--- START ---
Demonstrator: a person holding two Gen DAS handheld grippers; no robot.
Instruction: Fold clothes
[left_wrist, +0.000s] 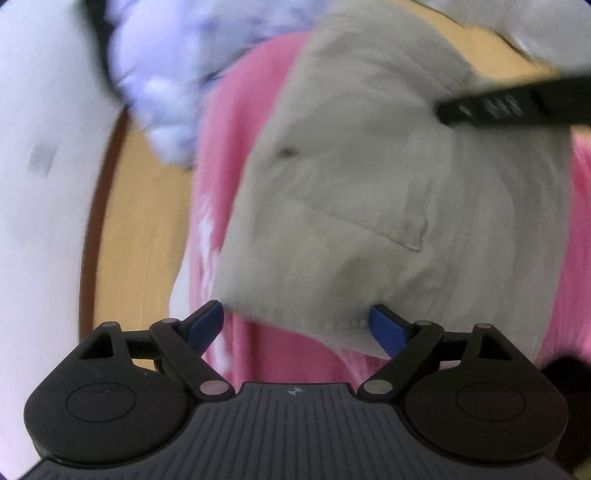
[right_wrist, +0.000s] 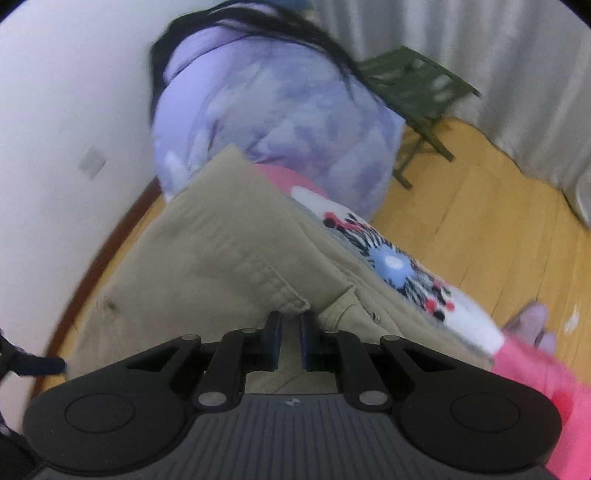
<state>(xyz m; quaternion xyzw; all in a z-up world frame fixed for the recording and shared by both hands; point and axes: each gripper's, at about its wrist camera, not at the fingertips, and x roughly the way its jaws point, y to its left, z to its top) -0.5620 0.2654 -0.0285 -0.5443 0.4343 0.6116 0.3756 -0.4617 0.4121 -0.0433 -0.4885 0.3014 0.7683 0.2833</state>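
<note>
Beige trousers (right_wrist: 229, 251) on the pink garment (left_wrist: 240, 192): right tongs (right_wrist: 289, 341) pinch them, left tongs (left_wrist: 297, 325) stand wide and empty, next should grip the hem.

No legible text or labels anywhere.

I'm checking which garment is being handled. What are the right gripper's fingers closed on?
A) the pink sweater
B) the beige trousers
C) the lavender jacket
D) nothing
B: the right gripper has its fingers pinched together on a seam fold of the beige trousers, which lie over the pink sweater.
</note>
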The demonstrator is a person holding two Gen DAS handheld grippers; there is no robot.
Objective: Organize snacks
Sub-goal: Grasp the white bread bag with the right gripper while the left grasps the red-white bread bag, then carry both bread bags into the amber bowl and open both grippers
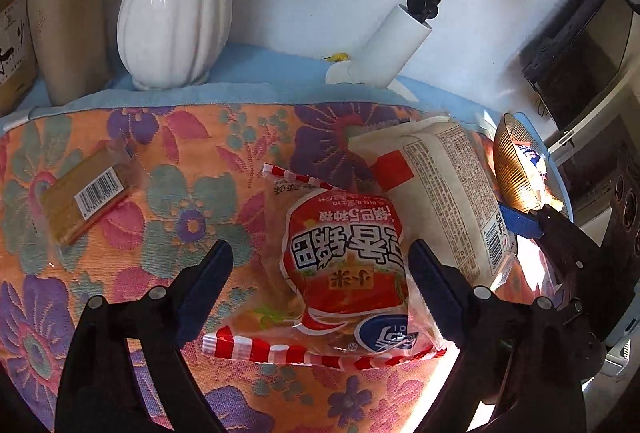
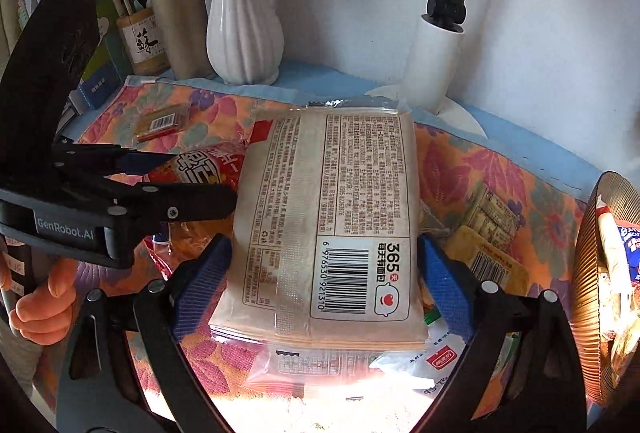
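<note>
While the right gripper (image 2: pixel 324 269) points down at the flowered tablecloth (image 1: pixel 168 153), its blue pads stand against the two long edges of a beige bread packet (image 2: pixel 332 213), which lies back side up with its barcode nearest the camera; the jaws are wide and look closed on the packet, though how hard they press I cannot tell. Under the packet's near end lie a clear wrapper (image 2: pixel 304 361) and a white sachet with a red label (image 2: pixel 436 361). Just right of it sit small yellowish snack packs (image 2: pixel 492 257), and at the far right edge a ribbed golden bowl (image 2: pixel 588 293) holds more snacks.

Seen from the left wrist, the left gripper (image 1: pixel 320 265) hangs with its jaws wide apart over a red-and-white snack bag (image 1: pixel 344 273). The bag lies flat on the cloth between the fingers, nearer the right one; whether that finger touches it I cannot tell. The bag's far corner tucks under the beige packet. A person's hand (image 2: pixel 44 297) grips the left gripper's handle.

Farther left on the cloth lies a flat tan snack bar with a barcode (image 1: pixel 88 197), well apart from the rest. Beyond the cloth stand a white ribbed vase (image 2: pixel 240 29) with blue flowers, a beige flask (image 2: pixel 176 17), a pen holder (image 2: pixel 140 37) and a white lamp post (image 2: pixel 440 33) against the wall.
</note>
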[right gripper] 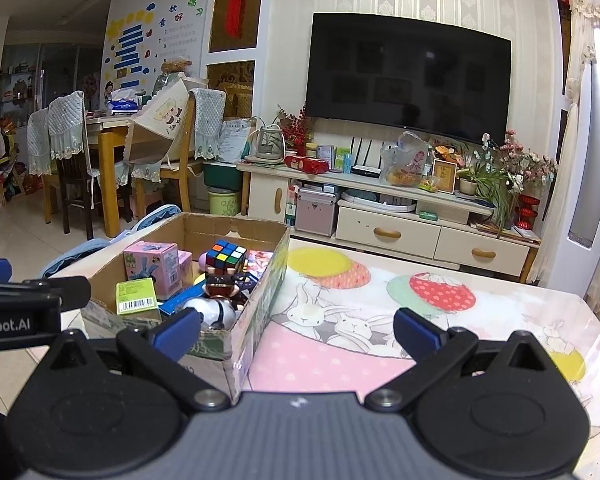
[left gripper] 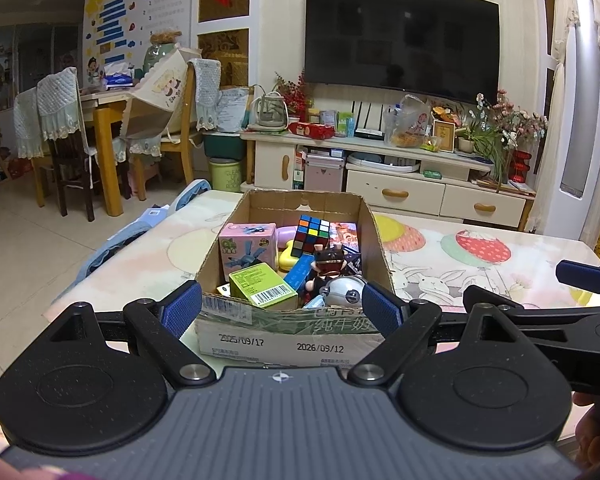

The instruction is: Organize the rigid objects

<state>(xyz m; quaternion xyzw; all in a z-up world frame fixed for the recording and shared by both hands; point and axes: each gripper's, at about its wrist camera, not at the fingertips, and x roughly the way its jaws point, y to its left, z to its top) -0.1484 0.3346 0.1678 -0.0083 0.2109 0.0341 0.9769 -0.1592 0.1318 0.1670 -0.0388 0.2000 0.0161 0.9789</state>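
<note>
A cardboard box (left gripper: 288, 330) stands on the table, straight ahead of my left gripper (left gripper: 282, 308). Inside lie a Rubik's cube (left gripper: 310, 235), a pink carton (left gripper: 247, 246), a green carton (left gripper: 262, 286), a small dark-haired figure (left gripper: 329, 266) and a white round toy (left gripper: 346, 290). My left gripper is open, its blue pads spread about as wide as the box's near wall, holding nothing. In the right wrist view the box (right gripper: 244, 344) sits to the left, with the cube (right gripper: 226, 258) and green carton (right gripper: 137, 297) showing. My right gripper (right gripper: 298, 330) is open and empty over the tablecloth.
The table carries a cartoon rabbit and balloon tablecloth (right gripper: 420, 312). Beyond it stand a TV cabinet (left gripper: 396, 168) with clutter, a wall TV (left gripper: 400, 38), and dining chairs (left gripper: 60, 120) at the left. The other gripper's arm (left gripper: 580, 280) shows at the right edge.
</note>
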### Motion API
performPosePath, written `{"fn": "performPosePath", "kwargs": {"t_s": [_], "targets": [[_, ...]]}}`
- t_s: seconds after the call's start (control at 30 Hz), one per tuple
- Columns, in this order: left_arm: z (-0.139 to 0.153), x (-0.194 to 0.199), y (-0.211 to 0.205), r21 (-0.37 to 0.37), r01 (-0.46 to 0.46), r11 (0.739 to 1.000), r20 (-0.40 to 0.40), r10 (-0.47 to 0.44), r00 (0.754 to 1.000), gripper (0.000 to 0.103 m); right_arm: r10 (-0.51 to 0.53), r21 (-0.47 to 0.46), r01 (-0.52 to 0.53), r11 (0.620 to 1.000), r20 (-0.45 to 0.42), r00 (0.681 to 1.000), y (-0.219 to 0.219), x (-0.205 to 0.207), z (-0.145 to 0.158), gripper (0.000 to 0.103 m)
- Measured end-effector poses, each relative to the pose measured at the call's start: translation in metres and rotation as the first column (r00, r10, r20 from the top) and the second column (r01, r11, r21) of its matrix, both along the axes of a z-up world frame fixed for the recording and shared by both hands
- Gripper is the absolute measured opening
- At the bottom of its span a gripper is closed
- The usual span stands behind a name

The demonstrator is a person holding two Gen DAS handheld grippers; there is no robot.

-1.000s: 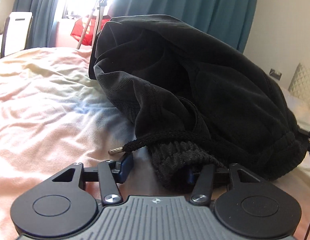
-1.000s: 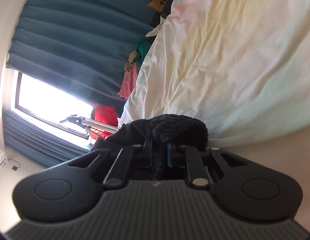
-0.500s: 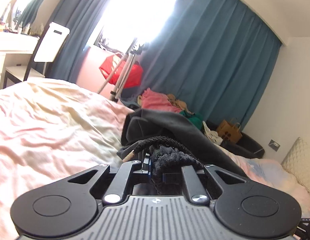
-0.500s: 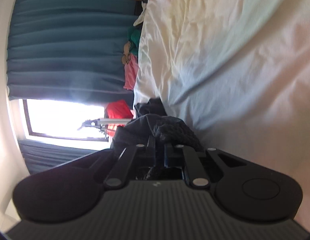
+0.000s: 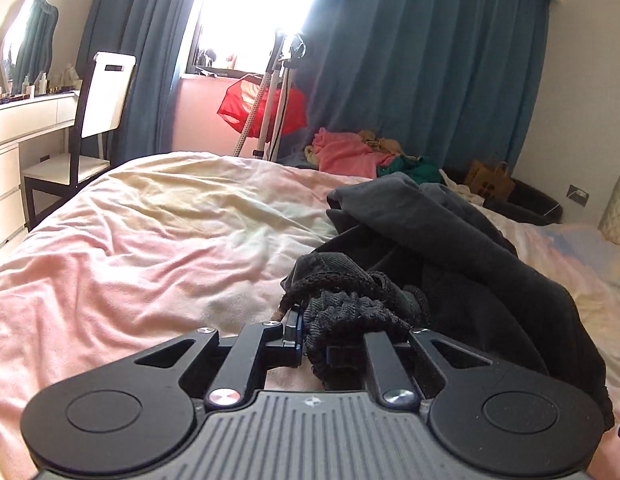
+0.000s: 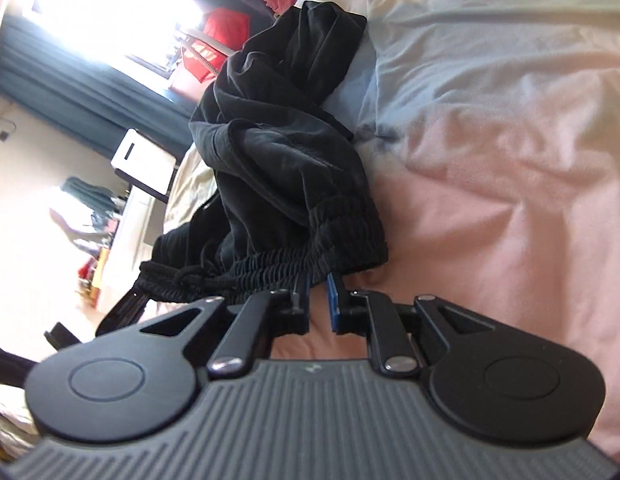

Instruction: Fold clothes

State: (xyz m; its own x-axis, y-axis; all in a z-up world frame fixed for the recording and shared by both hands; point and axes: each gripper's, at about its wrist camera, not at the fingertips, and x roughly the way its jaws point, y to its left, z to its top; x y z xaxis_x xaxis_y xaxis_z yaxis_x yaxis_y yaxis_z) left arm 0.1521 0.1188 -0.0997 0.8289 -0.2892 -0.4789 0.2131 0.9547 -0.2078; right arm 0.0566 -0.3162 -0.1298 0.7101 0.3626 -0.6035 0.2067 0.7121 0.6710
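Black drawstring trousers [image 5: 450,240], crumpled on a bed, gripped at the ribbed elastic waistband by two hand-held grippers.

Trousers: one pair, dark fabric, lying in a loose heap on the pink-and-cream bedsheet [image 5: 150,240], legs bunched toward the far edge of the bed by the window; braided drawstring [image 6: 178,280] knotted at the waistband [image 6: 310,256].
Left gripper [image 5: 314,344]: jaws nearly together, clamped on a bunched fold of waistband with the cord looped over it.
Right gripper [image 6: 318,300]: jaws narrow and opening, blue pads [image 6: 333,294] at the waistband's lower edge with a visible gap between them; hem sits at the tips, no firm pinch visible.
Surroundings: teal curtains [image 5: 430,80], bright window, tripod [image 5: 274,92], red bag [image 5: 266,108], white chair [image 5: 102,96], pile of coloured clothes [image 5: 350,152] beyond the bed.
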Motion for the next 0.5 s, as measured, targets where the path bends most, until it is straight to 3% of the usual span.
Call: {"fn": "performPosePath", "kwargs": {"t_s": [0.13, 0.17, 0.2, 0.27, 0.33, 0.4, 0.43, 0.5], "targets": [[0.0, 0.001, 0.002, -0.021, 0.008, 1.0, -0.06, -0.009, 0.998, 0.018, 0.016, -0.21, -0.005, 0.978, 0.051, 0.999, 0.023, -0.015, 0.019, 0.014], [-0.001, 0.004, 0.002, -0.028, 0.022, 0.999, -0.086, -0.024, 0.996, 0.017, 0.025, -0.237, -0.011, 0.971, 0.056, 0.998, 0.026, -0.012, 0.021, 0.02], [-0.003, 0.008, 0.002, -0.036, 0.04, 0.999, -0.117, -0.044, 0.992, 0.017, 0.035, -0.261, -0.018, 0.965, 0.061, 0.998, 0.029, -0.008, 0.022, 0.037], [-0.007, 0.008, 0.004, -0.044, 0.061, 0.997, -0.168, -0.067, 0.983, 0.018, 0.051, -0.302, -0.031, 0.953, 0.06, 0.997, 0.034, -0.001, 0.023, 0.056], [-0.008, 0.007, 0.009, -0.038, 0.077, 0.996, -0.186, -0.083, 0.979, 0.018, 0.064, -0.336, -0.044, 0.941, 0.048, 0.997, 0.038, 0.006, 0.019, 0.057], [-0.006, 0.004, 0.017, -0.053, 0.106, 0.993, -0.182, -0.114, 0.977, 0.03, 0.086, -0.387, -0.082, 0.918, -0.009, 0.996, 0.044, 0.014, 0.009, 0.056], [-0.007, 0.003, 0.023, -0.07, 0.098, 0.993, -0.187, -0.11, 0.976, 0.043, 0.096, -0.411, -0.103, 0.906, -0.039, 0.995, 0.048, 0.019, 0.004, 0.056], [-0.008, 0.001, 0.033, -0.104, 0.067, 0.992, -0.201, -0.087, 0.976, 0.055, 0.104, -0.505, -0.121, 0.854, -0.062, 0.993, 0.056, 0.022, -0.001, 0.055]]}}
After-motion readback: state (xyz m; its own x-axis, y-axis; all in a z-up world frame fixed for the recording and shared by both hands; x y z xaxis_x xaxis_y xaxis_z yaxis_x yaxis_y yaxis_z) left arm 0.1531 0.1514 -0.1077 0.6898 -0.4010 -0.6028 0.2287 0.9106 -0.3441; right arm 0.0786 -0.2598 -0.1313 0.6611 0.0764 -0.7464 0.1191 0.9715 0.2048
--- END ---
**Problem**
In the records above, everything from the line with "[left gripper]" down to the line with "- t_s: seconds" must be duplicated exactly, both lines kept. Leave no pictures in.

**Response to the task**
[left gripper] 

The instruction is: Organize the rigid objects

<state>(xyz m; quaternion xyzw; all in a z-up world frame fixed for the recording and shared by both hands; point and axes: each gripper's, at about its wrist camera, not at the fingertips, and x roughly the way its jaws point, y to its left, z to its top) -0.1484 0.3346 0.1678 -0.0083 0.2109 0.0341 0.9769 -0.1592 0.1318 0.1670 -0.0388 0.2000 0.0161 0.9789</state>
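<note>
A cardboard box (left gripper: 288, 330) stands on the table, straight ahead of my left gripper (left gripper: 282, 308). Inside lie a Rubik's cube (left gripper: 310, 235), a pink carton (left gripper: 247, 246), a green carton (left gripper: 262, 286), a small dark-haired figure (left gripper: 329, 266) and a white round toy (left gripper: 346, 290). My left gripper is open, its blue pads spread about as wide as the box's near wall, holding nothing. In the right wrist view the box (right gripper: 244, 344) sits to the left, with the cube (right gripper: 226, 258) and green carton (right gripper: 137, 297) showing. My right gripper (right gripper: 298, 330) is open and empty over the tablecloth.
The table carries a cartoon rabbit and balloon tablecloth (right gripper: 420, 312). Beyond it stand a TV cabinet (left gripper: 396, 168) with clutter, a wall TV (left gripper: 400, 38), and dining chairs (left gripper: 60, 120) at the left. The other gripper's arm (left gripper: 580, 280) shows at the right edge.
</note>
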### Motion API
performPosePath, written `{"fn": "performPosePath", "kwargs": {"t_s": [_], "targets": [[_, ...]]}}`
- t_s: seconds after the call's start (control at 30 Hz), one per tuple

The output is complete as shown.